Como seu oponente não sabia o que estava acontecendo, ele freou seu ataque por segurança.
“<Bênção da Mariposa>.” murmurou Ravastine ao abrir os olhos.
Sua espada agora estava coberta por um redemoinho incessante de energia roxa pura. As partes de aço nem sequer eram mais visíveis em meio a tanto caos.
Era a vez da mulher avançar contra o jogador naquele momento. Ela diminuiu a distância entre os dois com um único passo, porque a energia roxa também sustentava seus pés.
“Nunca subestime uma nobre!” Ela exclamou enquanto avançava.
Então ela brandiu sua espada contra Leohorn, que clicou a língua e tentou se defender. Antes que as duas espadas sequer se tocassem, Leohorn sentiu a sensação vulcânica dessa energia que a espada do NPC exalava em sua pele. Definitivamente, se o atingisse, ele estaria em apuros.

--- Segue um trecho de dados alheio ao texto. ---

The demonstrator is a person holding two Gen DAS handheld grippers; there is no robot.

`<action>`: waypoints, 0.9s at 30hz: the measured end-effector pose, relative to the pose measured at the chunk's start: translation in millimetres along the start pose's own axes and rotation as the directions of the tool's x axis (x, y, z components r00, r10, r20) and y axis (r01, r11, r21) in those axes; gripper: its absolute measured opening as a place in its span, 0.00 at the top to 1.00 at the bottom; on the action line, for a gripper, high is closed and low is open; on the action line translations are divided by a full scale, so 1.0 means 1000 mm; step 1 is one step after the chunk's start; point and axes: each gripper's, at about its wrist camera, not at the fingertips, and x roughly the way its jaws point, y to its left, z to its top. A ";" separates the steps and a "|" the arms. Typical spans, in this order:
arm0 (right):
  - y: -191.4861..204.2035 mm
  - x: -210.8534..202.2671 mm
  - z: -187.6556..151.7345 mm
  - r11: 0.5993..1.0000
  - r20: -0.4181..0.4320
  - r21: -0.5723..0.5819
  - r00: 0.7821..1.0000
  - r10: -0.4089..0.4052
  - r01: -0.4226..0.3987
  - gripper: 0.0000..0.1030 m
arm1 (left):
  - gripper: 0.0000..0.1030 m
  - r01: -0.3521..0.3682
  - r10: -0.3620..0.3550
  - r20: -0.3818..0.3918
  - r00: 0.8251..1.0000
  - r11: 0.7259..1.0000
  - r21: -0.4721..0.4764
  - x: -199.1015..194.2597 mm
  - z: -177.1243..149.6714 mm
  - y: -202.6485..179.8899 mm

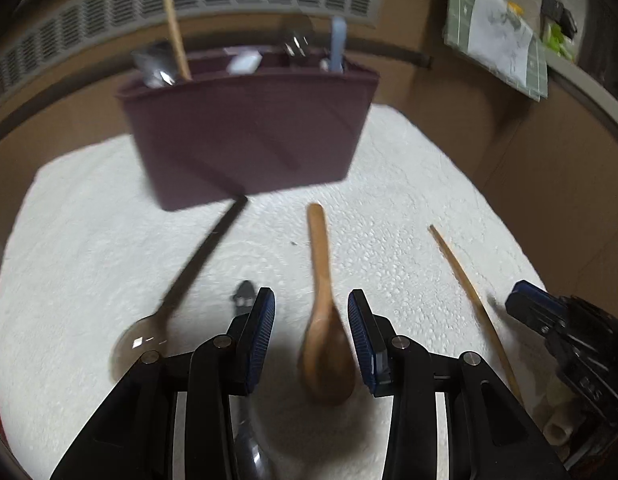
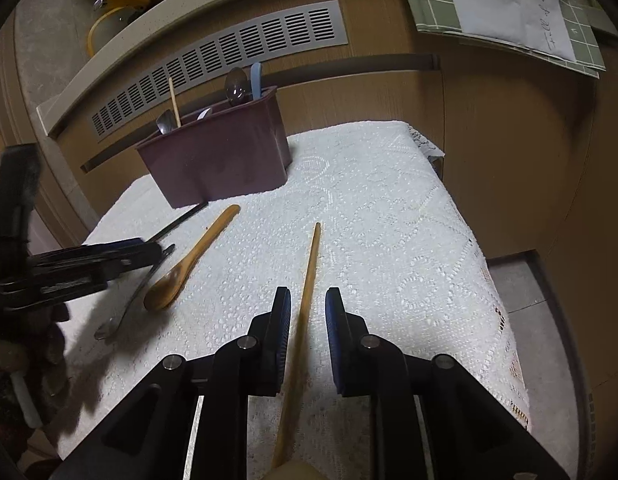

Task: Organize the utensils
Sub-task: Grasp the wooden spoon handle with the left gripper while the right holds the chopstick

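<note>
Here the left gripper gapes around a wooden spoon; the right gripper, open, straddles a chopstick.

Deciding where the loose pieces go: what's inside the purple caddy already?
Inside the purple caddy: a wooden stick, metal spoons, a blue handle and something white. Its walls hide their lower ends and the bottom.

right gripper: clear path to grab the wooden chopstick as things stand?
Probably yes. The right gripper is open with the wooden chopstick already lying between its fingers on the white cloth. Nothing sits on or against the stick; the wooden spoon lies apart, to the left.
</note>
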 end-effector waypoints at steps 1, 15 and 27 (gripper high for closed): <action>-0.001 0.000 0.000 1.000 0.004 0.003 1.000 0.005 -0.005 0.83 | 0.62 0.000 0.000 -0.027 1.000 1.000 0.000 0.008 0.003 -0.002; -0.002 0.002 -0.001 1.000 -0.008 0.013 1.000 0.025 -0.025 0.81 | 0.79 -0.047 0.050 -0.049 0.998 0.997 0.062 0.007 -0.009 -0.011; 0.001 0.005 0.000 1.000 -0.028 -0.001 1.000 0.005 -0.006 0.81 | 0.79 -0.003 0.005 -0.088 0.996 1.000 0.022 -0.029 -0.060 -0.006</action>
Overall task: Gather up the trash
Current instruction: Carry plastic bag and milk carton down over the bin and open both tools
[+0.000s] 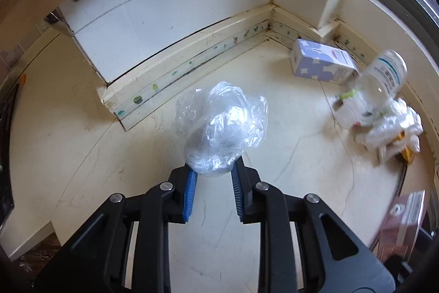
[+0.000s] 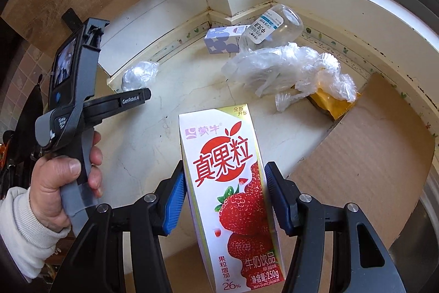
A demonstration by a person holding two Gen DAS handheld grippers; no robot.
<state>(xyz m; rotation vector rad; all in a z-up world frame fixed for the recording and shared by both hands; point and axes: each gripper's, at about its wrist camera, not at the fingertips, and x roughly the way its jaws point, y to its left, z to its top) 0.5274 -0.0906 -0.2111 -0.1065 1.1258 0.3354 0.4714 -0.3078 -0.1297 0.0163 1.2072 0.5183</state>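
Strawberry milk carton [image 2: 233, 197] reading "真果粒", "250g", clamped in right gripper [image 2: 225, 194] jaws

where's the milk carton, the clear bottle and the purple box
milk carton [image 2: 227, 183], right wrist view, on its printed front
clear bottle [image 2: 270, 28], right wrist view, on its label
purple box [image 1: 318, 61], left wrist view, on its long side

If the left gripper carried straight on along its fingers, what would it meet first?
The left gripper already has the crumpled clear plastic bag at its fingertips, so that comes first. Beyond it lies bare countertop, then the skirting strip; depth is uncertain.
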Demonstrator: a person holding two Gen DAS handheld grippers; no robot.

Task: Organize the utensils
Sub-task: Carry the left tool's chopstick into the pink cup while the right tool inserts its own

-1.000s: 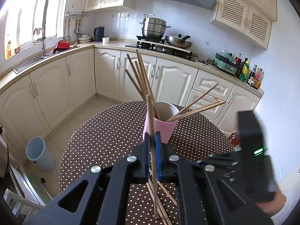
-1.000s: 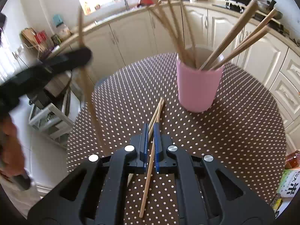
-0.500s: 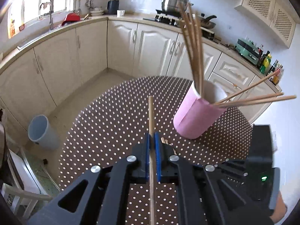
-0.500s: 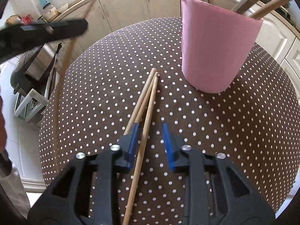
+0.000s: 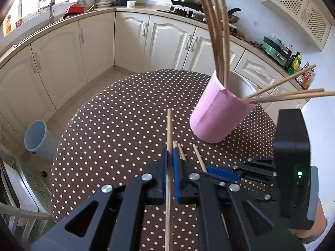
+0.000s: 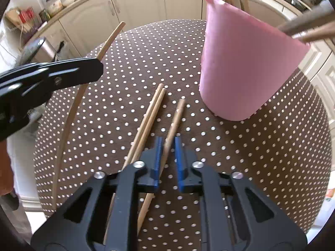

Antes que Leohorn se queimasse, ele escolheu desviar do golpe dela e, imediatamente após, deu dois passos rápidos para trás, suando frio, pois desta vez ele quase foi morto.
‘Ela é boa. Muito boa. Se eu tivesse demorado mais um ou dois segundos, ela provavelmente teria arrancado meu braço, ou pior. De qualquer maneira, seria uma tremenda humilhação na frente de todas essas pessoas. Tenho que matá-la logo, é a única forma de Taznaar ficar satisfeito.’ Ele pensou.
Estava claro no rosto de Ravastine que usar a habilidade <Bênção da Mariposa> exigia muito dela. Suas sobrancelhas estavam franzidas e suas mãos tremiam, somente seus olhos estavam focados. A batalha ainda não havia terminado.
Leohorn olhou para ela e disse:
“É hora de acabar com isso, garota… <Fúria do Guerreiro Corrompido>!”
De repente, uma aura vermelha e flamejante cobriu o Viking, e os espectadores mais atentos puderam ver que por um único segundo, a sombra do homem projetada no chão da arena tomou a forma de uma caveira gigante. A sensação que as pessoas sentiam ao assistir isso e olhar para Leohorn não poderia ser descrita de outra maneira a não ser assombro. Seus olhos estavam completamente brancos. As veias em seu pescoço e rosto estavam saltadas. Neste momento, ele parecia mais um monstro do que um humano.
Num piscar de olhos, o Viking se colocou na frente de Ravastine, que não tinha reflexos suficientemente bons para desviar ou se defender de seu punho furioso.
O soco de Leohorn acertou contra a barriga da bela mulher e a atirou vários metros para trás.
Ravastine rodou no chão de pedra, mas raspando a mão direita no chão, conseguiu se deter e se reorganizar. Ela levou apenas um golpe; no entanto, sua barra de vida já estava pela metade. Sua constituição já estava enfraquecida pelo uso da <Bênção da Mariposa>, então graças a isso, o golpe de Leohorn foi crítico.
Mesmo assim, a batalha ainda não havia terminado.
Ofegante como um animal raivoso, o rugido do Viking ecoou por toda a Arena, causando arrepios na espinha de todos que assistiam.
*ROARRRR*
Do outro lado, Ravastine se levantou e, embora suas mãos tremessem de exaustão e medo, segurou com bravura o cabo de sua espada mais uma vez.